Their music encapsulates the best of the American spirit: optimism, endless horizons; that bright-eyed American philosophy of rolling up your sleeves and getting it done.

Try your hand at the In Concert Quiz, which celebrates US travel destinations that have been immortalized in music.

And listen for a new series I’ve been working on called the Signature Series, in which I attempt to anthropomorphize the keys. Can you ascribe a personality to a bunch of sharps and flats? Today, we’ll meet A Major.

Dramatic irony is one of those storytelling techniques we all learn about in high school, and I haven’t thought about it much since then – except to enjoy it, when it’s used effectively, and even then, I don’t sit there and think, “This is a really great example of dramatic irony.”

But I’ve been thinking a lot about dramatic irony this week. This afternoon, on CBC Radio 2‘s Saturday Afternoon at the Opera, I’ll be presenting Lucrezia Borgia by Gaetano Donizetti. It’s a paragon when it comes to the tension and emotional impact that dramatic irony can confer. Especially when the incredible Edita Gruberová is in the title role.

For it’s the music which amps up the power of Donizetti’s plot line (which he adapted from a play by Victor Hugo, which in turn describes a fictional episode in the life of the real historical figure, Lucrezia Borgia.)

Usually, when the audience is in on something (as is always the case with dramatic irony) it has been well and duly tipped off: for example, in Romeo and Juliet, we all know Juliet’s not dead; she’s merely taken a sleeping potion, even if the rest of the characters (save the friar) are unawares.
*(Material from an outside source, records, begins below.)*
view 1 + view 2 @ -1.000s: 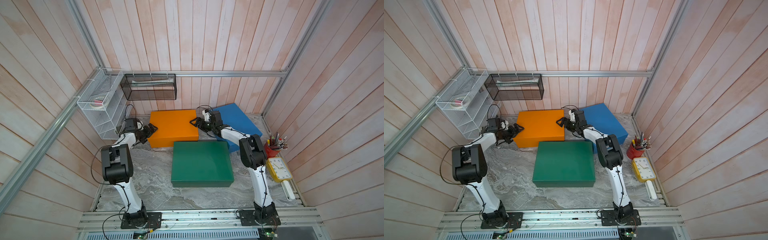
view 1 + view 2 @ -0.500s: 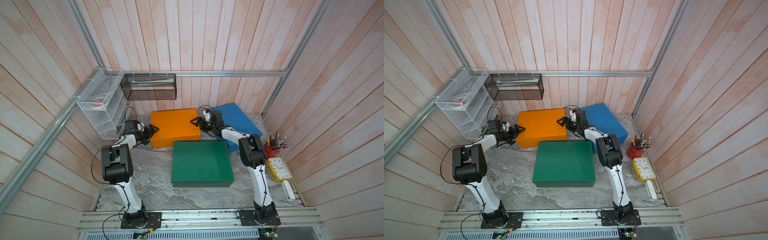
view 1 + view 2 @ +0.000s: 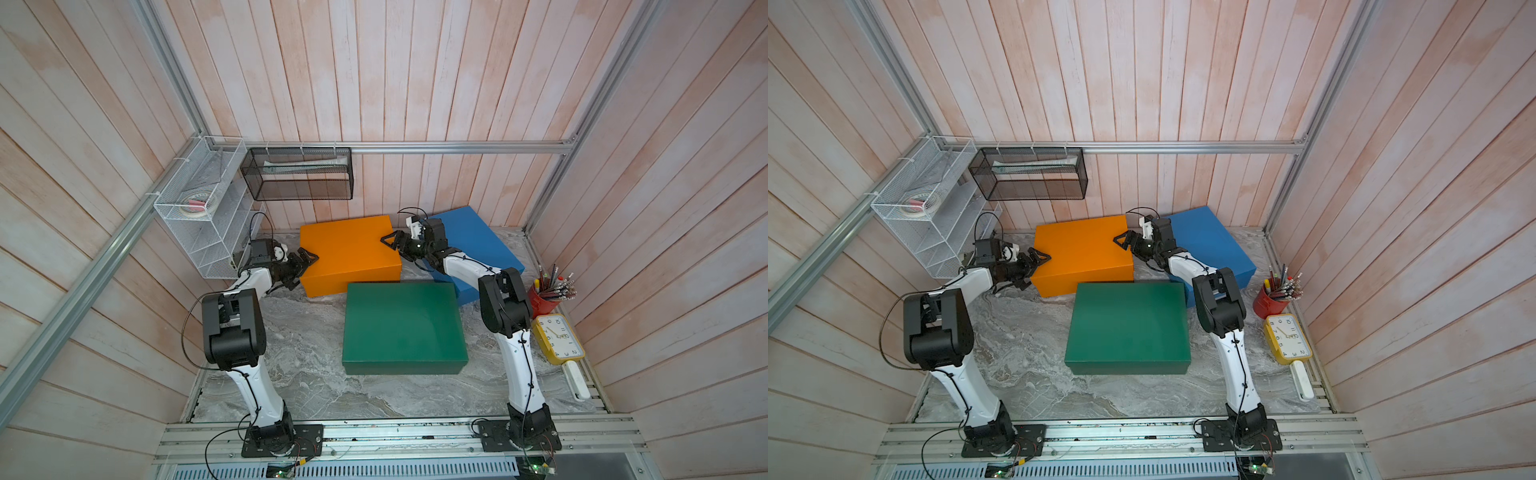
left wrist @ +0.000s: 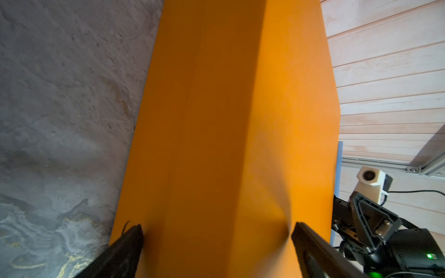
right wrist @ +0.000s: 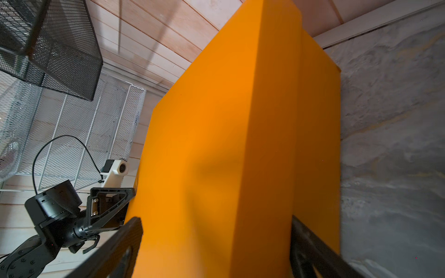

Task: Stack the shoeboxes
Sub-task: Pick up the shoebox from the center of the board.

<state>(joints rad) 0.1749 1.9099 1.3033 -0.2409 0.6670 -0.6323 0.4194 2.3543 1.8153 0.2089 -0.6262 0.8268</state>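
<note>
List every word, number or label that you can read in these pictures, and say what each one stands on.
"10", "2", "3", "4": hour numbers on the face of the yellow clock; the other numbers on the dial are too small to read with certainty.
No text or label shows on the orange box, the blue box or the green box.
Nothing can be read on the red cup of pencils.

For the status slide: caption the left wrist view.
Open left gripper at one end of the orange shoebox; right gripper at the other end.
</note>
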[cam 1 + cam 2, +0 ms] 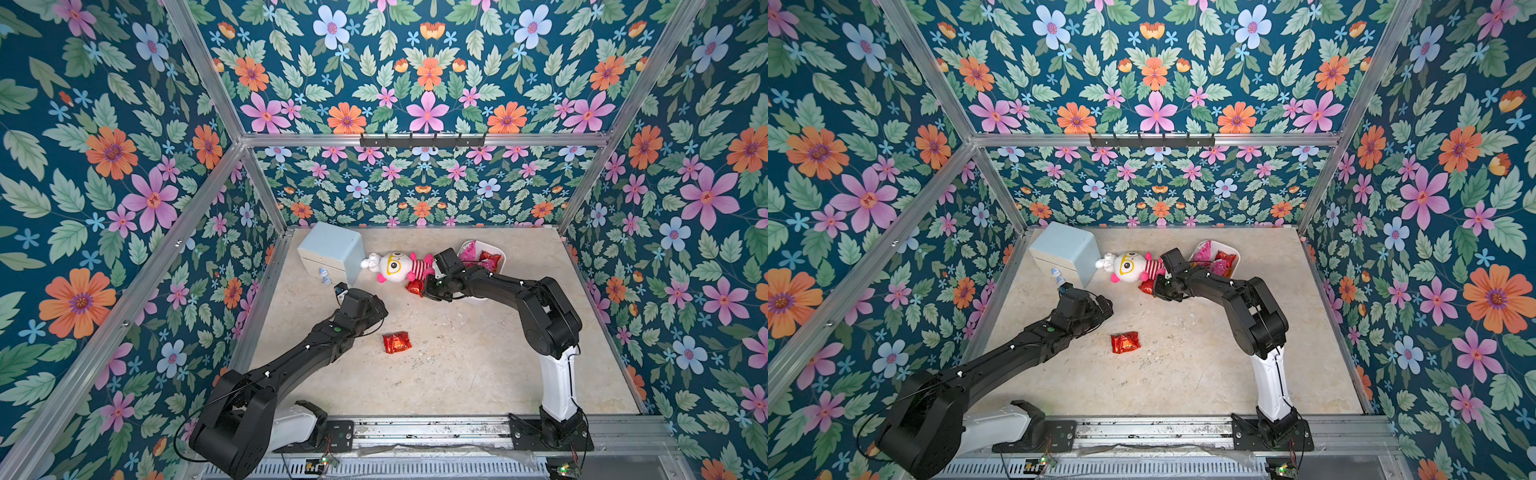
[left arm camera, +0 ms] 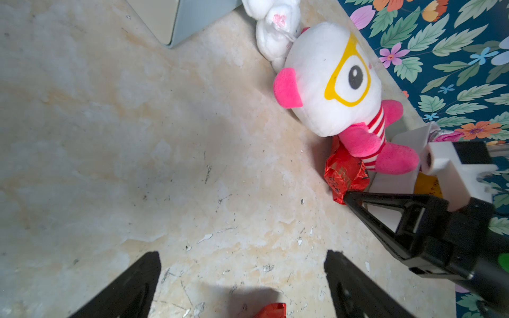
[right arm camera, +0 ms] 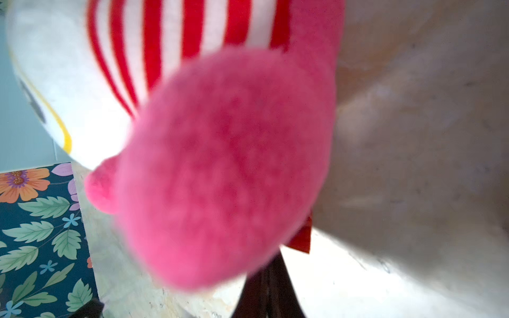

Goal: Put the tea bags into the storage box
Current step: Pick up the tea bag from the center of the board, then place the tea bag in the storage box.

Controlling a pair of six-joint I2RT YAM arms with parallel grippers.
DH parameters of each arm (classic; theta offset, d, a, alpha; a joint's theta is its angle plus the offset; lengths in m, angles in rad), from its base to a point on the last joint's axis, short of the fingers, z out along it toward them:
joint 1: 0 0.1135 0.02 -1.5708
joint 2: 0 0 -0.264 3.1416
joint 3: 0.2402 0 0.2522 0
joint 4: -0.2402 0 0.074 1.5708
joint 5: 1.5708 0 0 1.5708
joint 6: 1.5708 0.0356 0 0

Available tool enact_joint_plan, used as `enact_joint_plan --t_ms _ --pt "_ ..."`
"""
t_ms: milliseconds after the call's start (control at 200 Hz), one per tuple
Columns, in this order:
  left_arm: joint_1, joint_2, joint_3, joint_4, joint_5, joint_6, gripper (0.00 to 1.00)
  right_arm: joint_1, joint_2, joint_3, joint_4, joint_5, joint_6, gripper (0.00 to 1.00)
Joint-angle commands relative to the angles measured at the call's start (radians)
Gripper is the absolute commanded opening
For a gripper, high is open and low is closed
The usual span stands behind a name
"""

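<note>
By the table's (image 1: 478,374) far right corner, we are pinching a red tea bag (image 2: 344,176) in our right claw (image 2: 347,198); several bags (image 1: 486,259) are lying in the box (image 1: 503,261), another bag (image 1: 397,343) mid-table near our wide left claw (image 2: 242,255).

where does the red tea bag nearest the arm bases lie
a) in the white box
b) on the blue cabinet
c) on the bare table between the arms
c: both top views show this red tea bag alone on the table between left arm and right arm, outside the storage box.
</note>
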Motion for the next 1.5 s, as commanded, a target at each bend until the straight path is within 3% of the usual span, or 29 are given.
enact_joint_plan --t_ms 0,305,505,715,860,1005,1235,1495 --pt "0.001 -0.002 0.001 0.008 -0.007 0.004 0.99 0.001 -0.036 0.000 -0.023 -0.027 -0.033 0.00" --pt "0.001 0.031 0.034 0.008 -0.008 0.028 0.99 0.009 -0.230 -0.061 -0.078 -0.099 -0.047 0.00" --pt "0.001 0.065 0.056 0.022 0.013 0.033 0.99 -0.019 -0.324 0.000 -0.200 0.028 -0.112 0.00" --pt "0.001 0.083 0.071 0.025 0.031 0.036 0.99 -0.184 -0.350 0.037 -0.252 0.162 -0.181 0.00" --pt "0.001 0.071 0.073 0.015 0.027 0.036 0.99 -0.313 -0.291 0.083 -0.249 0.197 -0.227 0.00" --pt "0.001 0.052 0.067 0.000 0.019 0.034 0.99 -0.378 -0.176 0.195 -0.288 0.252 -0.273 0.00" --pt "0.001 0.038 0.060 -0.012 0.013 0.030 0.99 -0.384 -0.001 0.393 -0.409 0.399 -0.338 0.00" --pt "0.001 0.044 0.075 -0.023 0.013 0.036 0.99 -0.384 0.115 0.474 -0.477 0.386 -0.357 0.00"
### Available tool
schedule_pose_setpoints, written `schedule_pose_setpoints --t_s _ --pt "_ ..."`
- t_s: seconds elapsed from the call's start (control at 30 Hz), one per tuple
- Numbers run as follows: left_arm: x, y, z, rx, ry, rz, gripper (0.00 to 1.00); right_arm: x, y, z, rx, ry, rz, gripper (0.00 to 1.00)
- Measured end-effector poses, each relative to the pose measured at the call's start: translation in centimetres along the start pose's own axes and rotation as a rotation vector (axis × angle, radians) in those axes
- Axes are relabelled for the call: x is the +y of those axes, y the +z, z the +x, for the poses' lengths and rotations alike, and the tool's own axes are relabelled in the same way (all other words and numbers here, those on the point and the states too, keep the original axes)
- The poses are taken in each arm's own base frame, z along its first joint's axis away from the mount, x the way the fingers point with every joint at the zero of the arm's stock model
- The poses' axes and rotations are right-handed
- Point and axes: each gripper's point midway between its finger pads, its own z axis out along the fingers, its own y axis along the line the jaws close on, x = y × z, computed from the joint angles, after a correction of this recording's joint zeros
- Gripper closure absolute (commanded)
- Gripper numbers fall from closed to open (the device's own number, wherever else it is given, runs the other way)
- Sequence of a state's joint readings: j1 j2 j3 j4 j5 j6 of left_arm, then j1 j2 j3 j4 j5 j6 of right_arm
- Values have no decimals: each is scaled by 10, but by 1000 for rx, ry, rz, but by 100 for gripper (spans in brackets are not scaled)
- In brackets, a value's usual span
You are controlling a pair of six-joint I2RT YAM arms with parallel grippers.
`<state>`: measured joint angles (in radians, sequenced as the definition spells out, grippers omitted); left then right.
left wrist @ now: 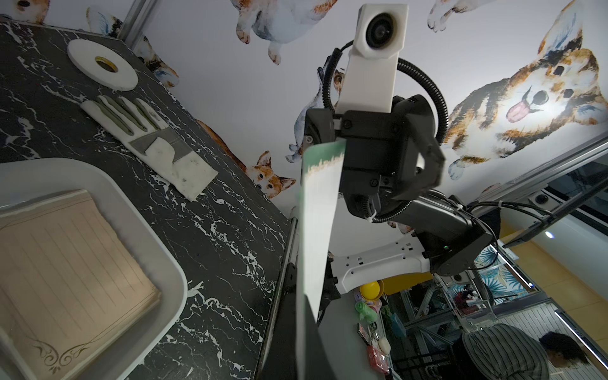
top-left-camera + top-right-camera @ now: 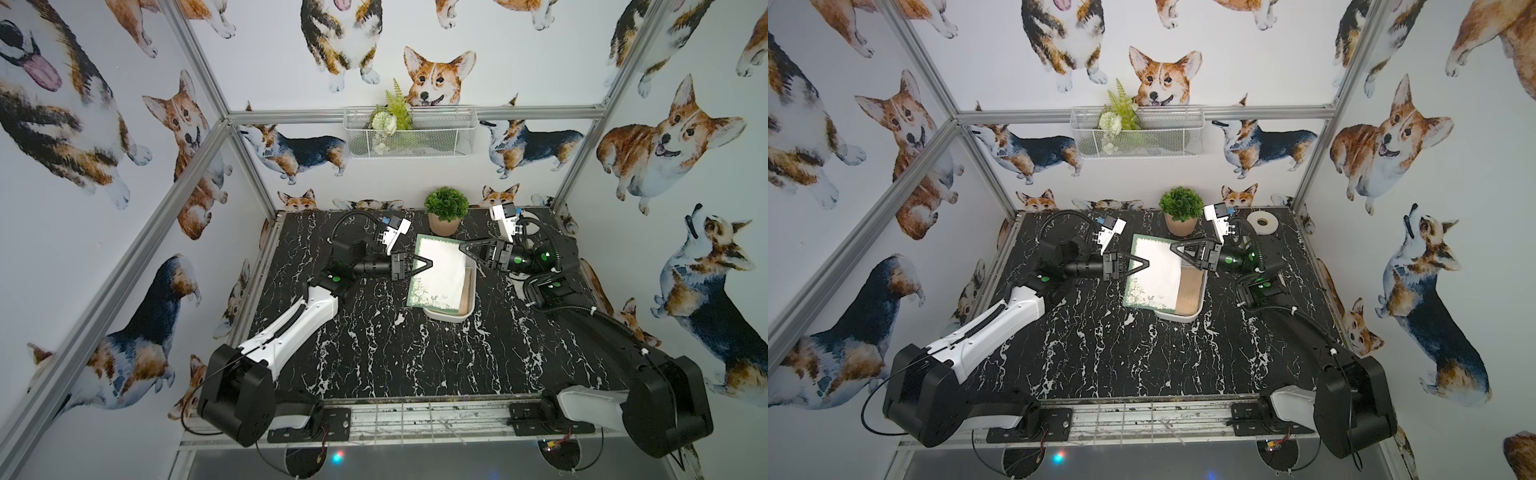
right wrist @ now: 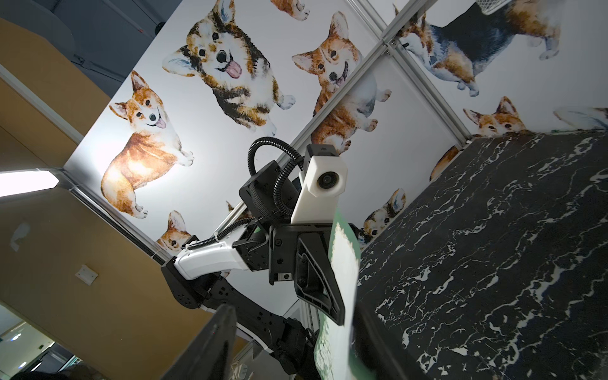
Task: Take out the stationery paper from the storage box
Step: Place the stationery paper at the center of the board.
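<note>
Pinching the left edge of a green-bordered sheet [image 2: 440, 272] of stationery paper, the left claw [image 2: 430, 263] is clamped tight and holds it raised, slanting over the storage box [image 2: 451, 319]. Opposite, the right claw [image 2: 462, 247] stands spread wide at the sheet's far right corner, with the paper's edge passing between its fingers. Tan ruled sheets [image 2: 1187, 291] lie in the box, near the far edge of the bench [image 2: 374, 332].

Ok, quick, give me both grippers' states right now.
Left gripper: shut on the green-bordered sheet.
Right gripper: open, jaws apart at the same sheet's edge.
</note>
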<state>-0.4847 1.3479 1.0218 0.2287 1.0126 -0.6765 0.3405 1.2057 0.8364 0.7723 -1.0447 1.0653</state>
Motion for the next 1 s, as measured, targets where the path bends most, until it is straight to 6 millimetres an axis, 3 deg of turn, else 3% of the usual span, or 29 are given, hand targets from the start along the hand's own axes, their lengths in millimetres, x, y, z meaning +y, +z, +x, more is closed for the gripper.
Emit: schedule_pose_setpoints --t_s 0.23,0.37,0.47,0.57,0.7,1.0 --pt "16 -25 -10 -26 33 -189 100 -16 -8 -1 -7 -21 199 20" --pt "52 -49 -15 -43 -17 -358 100 -43 -21 4 -5 -23 387 20" --pt "103 -80 -16 -74 -124 -547 100 -77 -33 13 27 11 553 20" --pt "141 -104 -4 -63 -226 -695 100 -109 -45 30 76 62 689 19" --pt "172 -119 14 -18 -279 -826 100 -143 -64 52 149 109 852 18" --pt "226 -132 60 104 -380 -981 100 -211 -111 116 353 226 1149 22"
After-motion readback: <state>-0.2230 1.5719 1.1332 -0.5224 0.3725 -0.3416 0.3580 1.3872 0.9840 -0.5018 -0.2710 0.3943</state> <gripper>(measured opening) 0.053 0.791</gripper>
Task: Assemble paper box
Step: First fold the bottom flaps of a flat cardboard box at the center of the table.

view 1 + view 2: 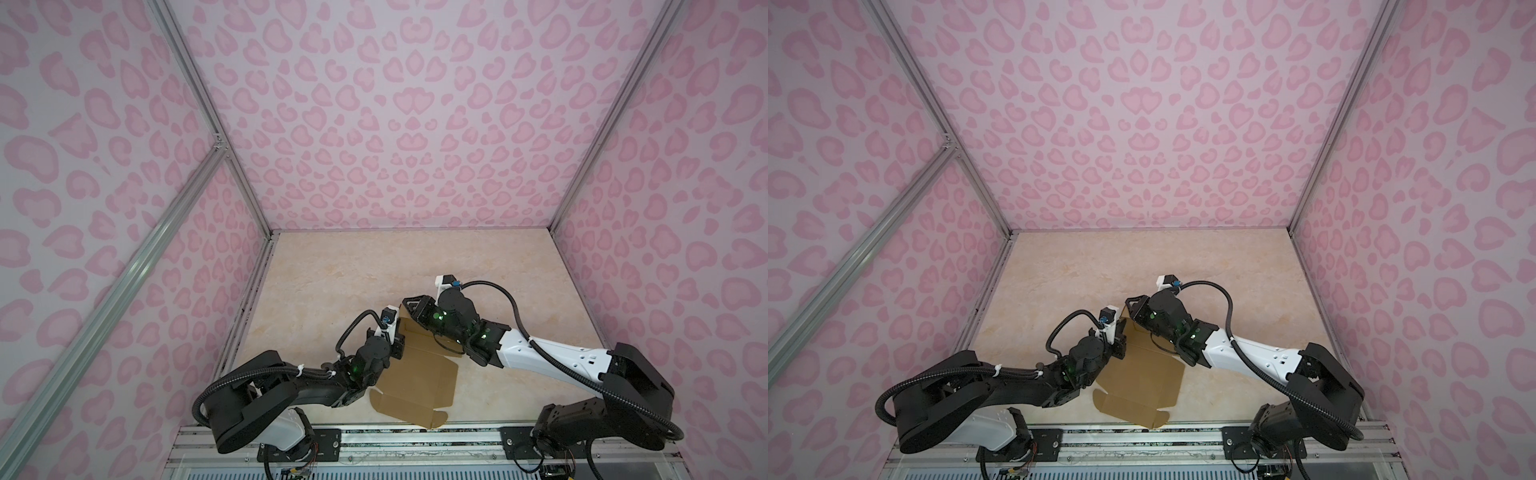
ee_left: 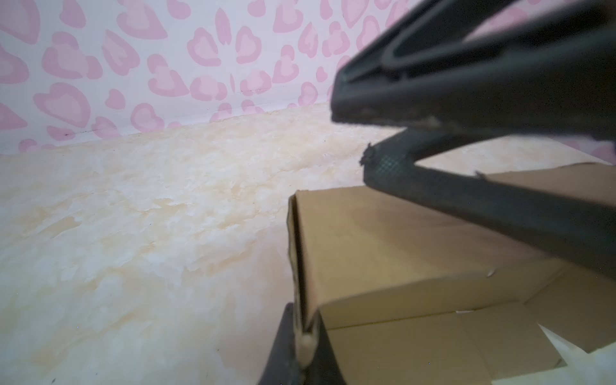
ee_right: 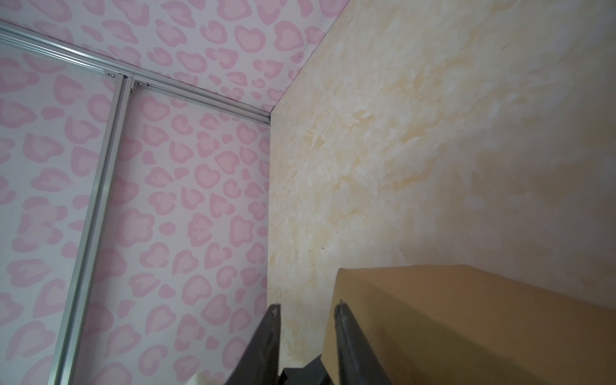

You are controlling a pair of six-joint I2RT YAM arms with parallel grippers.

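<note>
Plainly half-folded, the paper box lies toward the front of the surface, apart from the pink walls. The left gripper jaws pinch its raised side wall; the right gripper jaws stand spread beside its far corner.

A lab robot cell: aluminium extrusion frame holding pink heart-print wall panels (on three sides), marble-look tabletop, left arm and right arm mounted on a front rail.

Both top views look steeply down from high up onto the whole table, lower centre of frame (framing nearly identical); both wrist views sit close, sharing the paper box.
</note>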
But in the Prologue of Lucrezia Borgia, it’s never revealed to the audience that Gennaro’s long-lost mother is in fact Lucrezia. Sure, it’s blatantly obvious, if you’re paying attention. It may as well have been written into the script. But it wasn’t, and this creates an opportunity for Donizetti to tell you with the music. When Lucrezia first spots Gennaro asleep by the side of the canal in Venice, the tenderness with which she sings is unmistakable. It’s unconditional, maternal love. Donizetti captures her restraint, too, in the music: she can’t tell Gennaro when he wakes and tells her about his long-lost mother. And Donizetti captures her anguish too.

A mere reading of the plot doesn’t impart the effectiveness of this particular example of dramatic irony. The story itself isn’t what impresses. Here, it’s all about the music. A kind of musical irony – shall we call it operatic irony? (Or, perhaps better – melodramatic irony.)

In Gruberová’s voice, it’s all the more heartrending. If you’ve the opportunity to watch it, I highly recommend the documentary “The Art of Bel Canto”, all about the ageless Gruberová, and the amazing operatic career that has already spanned four decades. Towards the end of the above clip from this doc, there’s an example of just how powerful the end of Lucrezia Borgia can be in her hands.

 

RPM.fm is a fantastic new website devoted to covering indigenous music, operated out of a small office in Vancouver’s Chinatown, in the heart of Coast Salish Territories.

For the past couple of months it’s been my honour and privilege to work with the team over at RPM.fm creating and producing the RPM Podcast, Season 1. So far, there are nine episodes covering various genres and topics, like the music of the North Coast, or New Traditional music, or Native Hip-Hop. Check ’em all out – you’ll discover fabulous new music by artists with whom you may not be familiar, and hear some pretty interesting stories as well.

Episode 10 will go live Wednesday, November 2nd.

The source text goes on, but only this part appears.